Tag Archives: mending

Speeeeeedweve

You guys, I’ve got a new tool, and I love it!

It’s a Speedweve-style darning loom, and it’s just the coolest. I’ll be honest, I found out about this from an ad on Instagram, so you know, not the most high-brow place to learn about new tools. But, regardless of where I found it, I’m excited to have it, use it, and tell you about it!

First off, here’s the little loom. It fits really nicely in my hand, and has two parts. A lovely, smooth wooden disk that goes inside the sock (or whatever garment you’re darning), and a hefty metal piece that goes on the outside. They’re held together with rubber bands.

My favorite part is flipping the little hooks back and forth. It’s just so satisfying! In fact, it’s so satisfying, I taught myself how to make an animation, so you can experience it yourself:

Lucky for me, I’ve got about a million socks on the verge of falling apart, so I’ve got lots of darning ahead of me. This is one of my less-embarrassing socks:

So, I slip the wooden disk into the sock, and arrange it under the bare patch, hook up the metal part of the loom and lock it in place with rubber bands.

Then I get a nice long piece of sock yarn and start warping the loom. You make tiny stitches at the bottom of the area to be patched, and loop the thread around the loops.

Then it’s just a matter of weaving through the warps. Flipping the hooks back and forth lets you lift/lower the threads of the warp, which makes for faster weaving. And, at the end of each row, you make a tiny stitch into the sock, fastening the patch in place as you weave it.
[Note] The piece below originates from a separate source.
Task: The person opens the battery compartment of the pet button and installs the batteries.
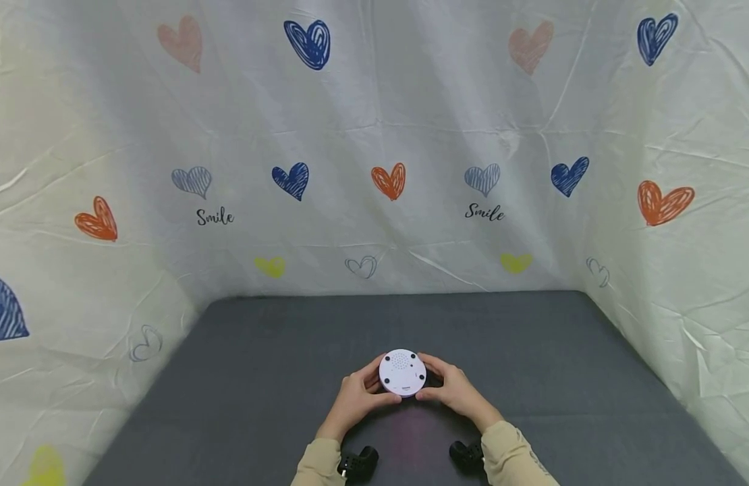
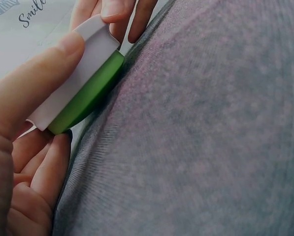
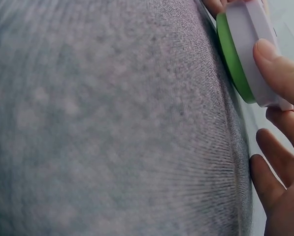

After that, I take off the loom, sew the top warp loops in place with the whip stitch, and I’m on my way. I ended up making four different patches to cover all the thin spots on this sock- truly living my Oliver Twist Fantasy. (And like I said, these are some of my least disreputable… I really have to start up sock knitting again.)

Do you darn your socks? Do you have any fun new tools?

Mending

I feel like I’ve been on a streak lately, where everything I pull out of storage is full of holes.  I found two sweaters, a tea cozy and a hat that needed repair, and I just tried on my most favorite pair of socks, and my toe went right through the tip.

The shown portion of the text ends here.